Sortie nationale le 5 août 2020
Dans un Madrid caniculaire délaissé par ses habitants, Eva (Itsaso Arana) s’est résolue à passer le mois d’août dans cette ville qui l’a vue naître et qu’elle n’a pas quitté. Depuis l’appartement qui lui a été prêté et dans les rues de la capitale espagnole, elle se laisse engloutir par l’atmosphère de solitude qui caractérise la période estivale. À la manière des œuvres d’Hong Sang-soo, Eva en août se construit d’abord comme une errance mélancolique et poétique, dans un espace urbain et quotidien, qui redessine les frontières entre trivialité et existentialisme. Jonás Trueba façonne une dramaturgie purement estivale montrant la quintessence de la modestie et de la simplicité de cette « époque parfaite pour être [soi]-même, plus que jamais, et pour faire les choses mieux que jamais » comme le déclare son protagoniste. En ne répondant pas à une logique arbitraire du spectaculaire ou de l’efficience, le cinéaste capte un degré de réalité supérieur où, sans hiérarchie, la rencontre d’un ancien amant fait autant sens qu’un faisceau de lumière traversant l’espace reflété par l’écran d’un téléphone portable.

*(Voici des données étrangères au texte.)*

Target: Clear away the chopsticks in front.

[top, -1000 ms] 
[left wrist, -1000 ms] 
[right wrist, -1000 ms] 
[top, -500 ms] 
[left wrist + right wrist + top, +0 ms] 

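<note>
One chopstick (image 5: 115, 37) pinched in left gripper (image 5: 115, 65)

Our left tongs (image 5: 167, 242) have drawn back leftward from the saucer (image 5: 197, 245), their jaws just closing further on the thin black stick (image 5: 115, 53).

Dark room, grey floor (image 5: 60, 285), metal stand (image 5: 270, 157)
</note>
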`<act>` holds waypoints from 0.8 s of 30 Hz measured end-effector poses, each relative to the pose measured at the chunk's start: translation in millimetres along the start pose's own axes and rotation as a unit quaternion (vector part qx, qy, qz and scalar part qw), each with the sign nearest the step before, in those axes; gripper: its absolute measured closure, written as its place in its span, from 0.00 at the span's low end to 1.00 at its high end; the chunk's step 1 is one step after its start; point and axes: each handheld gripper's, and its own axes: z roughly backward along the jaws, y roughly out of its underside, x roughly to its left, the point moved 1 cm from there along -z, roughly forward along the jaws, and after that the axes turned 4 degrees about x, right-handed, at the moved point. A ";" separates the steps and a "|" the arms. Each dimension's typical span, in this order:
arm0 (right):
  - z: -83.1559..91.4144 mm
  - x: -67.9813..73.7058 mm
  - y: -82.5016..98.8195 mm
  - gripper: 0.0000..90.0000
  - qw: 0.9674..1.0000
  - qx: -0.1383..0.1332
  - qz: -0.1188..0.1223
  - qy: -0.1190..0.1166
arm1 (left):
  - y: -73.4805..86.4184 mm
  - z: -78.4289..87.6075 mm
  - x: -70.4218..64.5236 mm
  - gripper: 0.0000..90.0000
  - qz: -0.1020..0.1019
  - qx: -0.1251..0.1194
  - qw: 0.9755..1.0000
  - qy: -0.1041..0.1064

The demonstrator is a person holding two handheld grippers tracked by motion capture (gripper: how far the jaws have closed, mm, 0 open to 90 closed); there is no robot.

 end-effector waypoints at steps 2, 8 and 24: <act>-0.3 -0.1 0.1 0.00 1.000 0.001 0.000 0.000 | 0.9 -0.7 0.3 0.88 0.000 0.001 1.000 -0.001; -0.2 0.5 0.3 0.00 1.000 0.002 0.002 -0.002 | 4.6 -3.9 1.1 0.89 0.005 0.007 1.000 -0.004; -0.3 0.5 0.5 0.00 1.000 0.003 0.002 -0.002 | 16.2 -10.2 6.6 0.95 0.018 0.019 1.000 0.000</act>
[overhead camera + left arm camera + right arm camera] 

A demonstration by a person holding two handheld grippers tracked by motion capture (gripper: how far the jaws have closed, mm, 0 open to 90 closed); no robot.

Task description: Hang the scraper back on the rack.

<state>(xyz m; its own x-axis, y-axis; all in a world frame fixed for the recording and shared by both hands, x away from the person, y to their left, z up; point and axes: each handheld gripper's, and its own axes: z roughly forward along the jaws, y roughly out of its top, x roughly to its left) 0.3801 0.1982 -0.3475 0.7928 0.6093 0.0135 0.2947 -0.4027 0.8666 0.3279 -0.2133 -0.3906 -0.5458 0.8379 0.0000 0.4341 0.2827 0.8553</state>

Cette non-dichotomie entre action et non-action participe à la suspension de la temporalité, propre au mois d’août madrilène, et redonne au présent sa puissance et son mysticisme. C’est à travers les infinies possibilités du présent que surgit la beauté, voire la grâce, qui parcoure Eva en août de part en part – sans s’appesantir du passé de son héroïne ou sans nécessairement lui construire artificiellement un futur. L’œuvre de Jonás Trueba est un « acte de foi », pour reprendre les mots du carton introductif, qui induit une croyance quasi-dogmatique dans l’Été et les hasards qui en sont les disciples. La souplesse des comportements, moins enclins à la pression sociétale, et les mouvements des cœurs, plus enclins au fantasme de romance, participent à l’éclosion d’une femme dont le paysage mental fleurit et prospère au contact de rencontres imprévues ou de retrouvailles amères. Eva en août établit un jeu de résonnance entre les différentes solitudes de ses personnages, trouvant dans leur fragilité et leurs incertitudes une tendresse caractéristique de l’être humain loin du cynisme contemporain rendant « difficile [le fait] d’admirer les gens » comme le révèle Agos (Vito Sanz).
Évoquant les œuvres de Rohmer et particulièrement Le Rayon Vert (1987), Eva en août en contourne pourtant la dialectique afin de proposer un cheminement spirituel distinct. À l’inverse du personnage de Delphine chez Rohmer, Eva enracine doublement son émancipation mentale au cœur même de son territoire. D’une part, il s’agit de l’affranchissement (irréalisable) de son environnement madrilène qu’elle a toujours connu et qui l’empêcherait d’être une « vraie personne ». Au cœur du long-métrage, les personnages rassemblés par Eva au bord de la rivière discutent de la nécessité de s’extirper de son lieu de naissance et de ses proches pour pouvoir se connaître réellement. Or, cette « vraie personne » qu’Eva souhaite atteindre ne pourra advenir, dans son cas, qu’à travers le réenchantement de son propre quotidien et sa courageuse volonté de saisir l’intégralité des signes laissés par le destin. D’autre part, ce récit initiatique n’opère que par et pour Eva – au sein même de son propre paysage mental. Les personnages secondaires, ni pédagogues ni moralisateurs, servent de support, au gré des accords ou des désaccords, à la trajectoire individuelle et émancipatrice d’Eva. Comme le spectateur, ils sont le réceptacle de la croyance solaire d’Eva en la vie et en son infinie possibilité.
Écrin d’un rapport fantasmé à l’été, Eva en août trouve sa beauté dans la place suprême qu’il accorde au personnage d’Eva. Conçue comme depuis les bribes d’un journal intime dont les dates s’affichent à l’écran, la mise en scène de Jonás Trueba s’efface de manière absolue derrière son protagoniste, qui dans une dernière séquence parvient – par le pouvoir performatif de ses mots – à accomplir un miracle. Ode à la lumière, Eva en août remémore au spectateur qu’il faut jouir du présent et de son incommensurable richesse.